A coarse-grained model for synergistic action of multiple enzymes on cellulose.

机构信息

Theoretical Division, Los Alamos National Laboratory, Los Alamos, NM, 87545, USA.

出版信息

Biotechnol Biofuels. 2012 Aug 1;5(1):55. doi: 10.1186/1754-6834-5-55.

Abstract

BACKGROUND

Degradation of cellulose to glucose requires the cooperative action of three classes of enzymes, collectively known as cellulases. Endoglucanases randomly bind to cellulose surfaces and generate new chain ends by hydrolyzing β-1,4-D-glycosidic bonds.

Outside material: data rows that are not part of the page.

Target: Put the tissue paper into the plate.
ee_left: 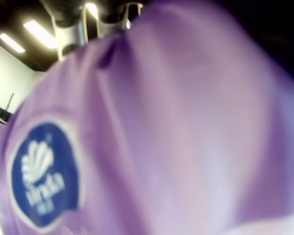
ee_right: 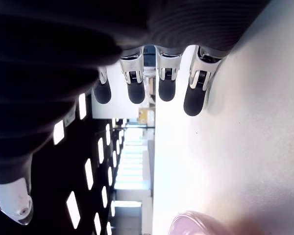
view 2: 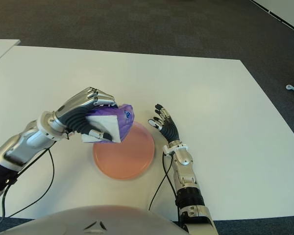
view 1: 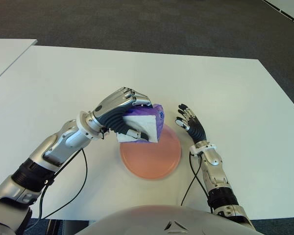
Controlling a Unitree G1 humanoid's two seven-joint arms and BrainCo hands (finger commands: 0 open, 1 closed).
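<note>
**Tissue pack held over the plate's edge, not let go yet**

The purple tissue pack (ee_left: 152,132) fills the left wrist view, right up against the camera, with a round blue logo on its wrapper. The pack is purple with white tissue showing at one end. The left hand (view 1: 121,113) has its fingers curled tight around the pack and holds it up in the air. The pack hangs over the far left edge of the pink plate (view 1: 154,159), and it does not look like it touches the plate.

So the pick-up part looks done. What is left is the last bit: the hand probably needs to bring the pack a little more over the middle of the plate, go down, and open its fingers. The plate has nothing in it now.

The right hand (view 1: 190,124) shows just beside the plate on its right side. Its fingers are spread out straight and it holds nothing. Everything sits on a big white table (view 1: 225,93).
</note>
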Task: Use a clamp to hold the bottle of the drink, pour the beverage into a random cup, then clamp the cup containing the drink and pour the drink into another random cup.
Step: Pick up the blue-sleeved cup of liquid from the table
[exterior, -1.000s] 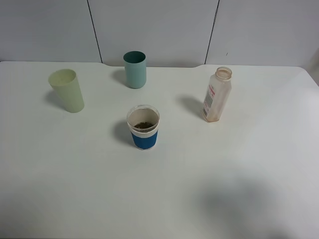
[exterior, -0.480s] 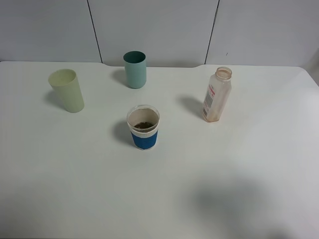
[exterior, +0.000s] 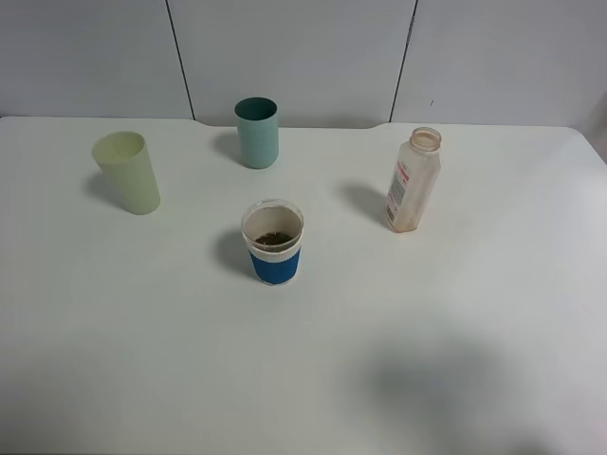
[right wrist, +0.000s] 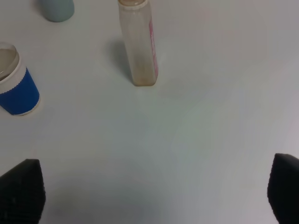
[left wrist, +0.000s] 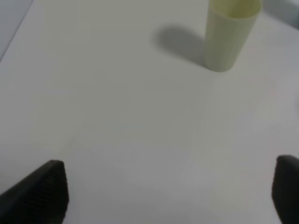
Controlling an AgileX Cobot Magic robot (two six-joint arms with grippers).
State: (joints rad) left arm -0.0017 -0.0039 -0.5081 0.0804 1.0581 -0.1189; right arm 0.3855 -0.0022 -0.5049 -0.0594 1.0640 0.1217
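Overhead: neither arm in frame, only a soft shadow (exterior: 446,389) on the table (exterior: 531,313) at the near right. The bottle (exterior: 413,180) stands uncapped at right, well apart from the cup (exterior: 273,244) at centre. Its label is too small to read, and the fill level is unclear beyond a brownish tint near the base. The cup is upright with a dark patch of beverage (exterior: 275,237) low inside, depth can't be judged. The yellow-green tumbler (exterior: 126,172) stands far left and the teal tumbler (exterior: 257,133) at the back, insides not readable. Wrist view, left gripper (left wrist: 161,196): only 2 dark fingertips (left wrist: 37,196) show, both cut by the frame edges. They are spread wide with nothing between them, over bare table short of the yellow-green tumbler, whose rim is cropped. Wrist view, right gripper (right wrist: 153,191): same, 2 tips at the frame corners, spread wide, empty, bottle ahead. The bottle mouth is clipped by the frame, the cup is half cut off at the edge, and only the teal tumbler's base is visible. Both wrist views are soft, so can't tell whether the tips touch the table.
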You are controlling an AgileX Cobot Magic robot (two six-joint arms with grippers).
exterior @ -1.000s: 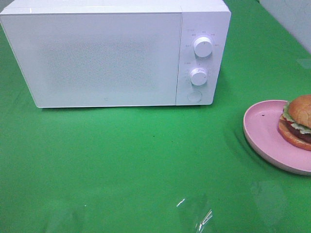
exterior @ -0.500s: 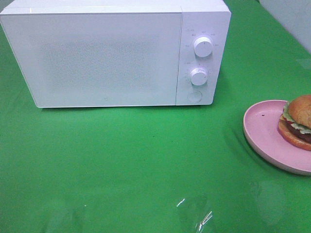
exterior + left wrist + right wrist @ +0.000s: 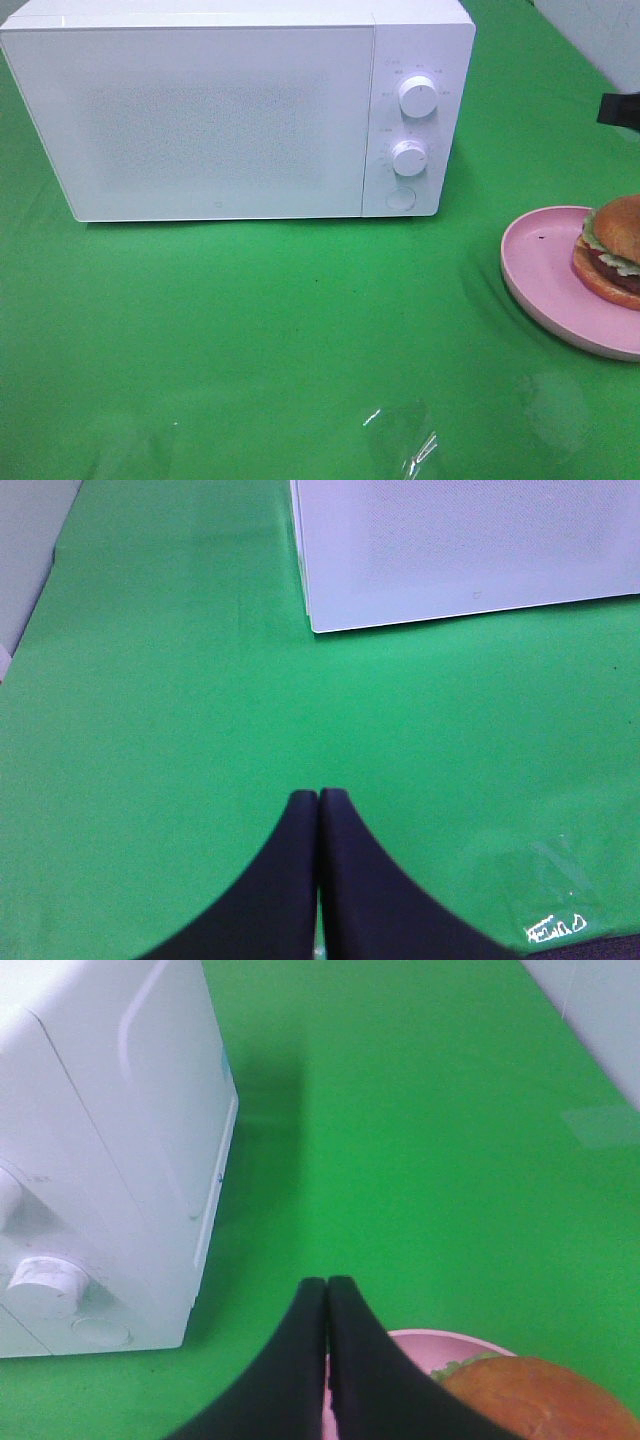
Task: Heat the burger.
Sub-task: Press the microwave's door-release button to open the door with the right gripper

Exoglucanases bind to free chain ends and hydrolyze glycosidic bonds in a processive manner releasing cellobiose units. Then, β-glucosidases hydrolyze soluble cellobiose to glucose. Optimal synergistic action of these enzymes is essential for efficient digestion of cellulose. Experiments show that as hydrolysis proceeds and the cellulose substrate becomes more heterogeneous, the overall degradation slows down. As catalysis occurs on the surface of crystalline cellulose, several factors affect the overall hydrolysis. Therefore, spatial models of cellulose degradation must capture effects such as enzyme crowding and surface heterogeneity, which have been shown to lead to a reduction in hydrolysis rates.

RESULTS

We present a coarse-grained stochastic model for capturing the key events associated with the enzymatic degradation of cellulose at the mesoscopic level. This functional model accounts for the mobility and action of a single cellulase enzyme as well as the synergy of multiple endo- and exo-cellulases on a cellulose surface. The quantitative description of cellulose degradation is calculated on a spatial model by including free and bound states of both endo- and exo-cellulases with explicit reactive surface terms (e.g., hydrogen bond breaking, covalent bond cleavages) and corresponding reaction rates. The dynamical evolution of the system is simulated by including physical interactions between cellulases and cellulose.

CONCLUSIONS

Our coarse-grained model reproduces the qualitative behavior of endoglucanases and exoglucanases by accounting for the spatial heterogeneity of the cellulose surface as well as other spatial factors such as enzyme crowding. Importantly, it captures the endo-exo synergism of cellulase enzyme cocktails. This model constitutes a critical step towards testing hypotheses and understanding approaches for maximizing synergy and substrate properties with a goal of cost effective enzymatic hydrolysis.

摘要

背景

纤维素降解为葡萄糖需要三类酶的协同作用,统称为纤维素酶。内切葡聚糖酶随机结合到纤维素表面,并通过水解β-1,4-D-糖苷键生成新的链末端。外切葡聚糖酶结合到游离链末端,并以连续的方式水解糖苷键,释放纤维二糖单元。然后,β-葡萄糖苷酶将可溶性纤维二糖水解为葡萄糖。这些酶的最佳协同作用对于纤维素的有效消化至关重要。实验表明,随着水解的进行和纤维素底物变得更加不均匀,整体降解速度会减慢。由于催化作用发生在结晶纤维素的表面,因此有几个因素会影响整体水解。因此,纤维素降解的空间模型必须捕捉到酶拥挤和表面不均匀性等影响因素,这些因素已被证明会导致水解速率降低。

结果

我们提出了一种粗粒化随机模型,用于在介观水平上捕获与纤维素酶降解相关的关键事件。该功能模型考虑了单个纤维素酶的迁移和作用,以及纤维素表面上多个内切和外切纤维素酶的协同作用。通过包括内切和外切纤维素酶的游离和结合态,并包含明确的反应表面项(例如氢键断裂、共价键裂解)和相应的反应速率,在空间模型上计算纤维素降解的定量描述。通过包括纤维素酶和纤维素之间的物理相互作用来模拟系统的动态演化。

结论

我们的粗粒化模型通过考虑纤维素表面的空间异质性以及其他空间因素(如酶拥挤),再现了内切葡聚糖酶和外切葡聚糖酶的定性行为。重要的是,它捕捉到了纤维素酶酶混合物的内切-外切协同作用。该模型是朝着测试假说和理解最大化协同作用和底物特性的方法迈出的关键一步,目标是实现具有成本效益的酶解。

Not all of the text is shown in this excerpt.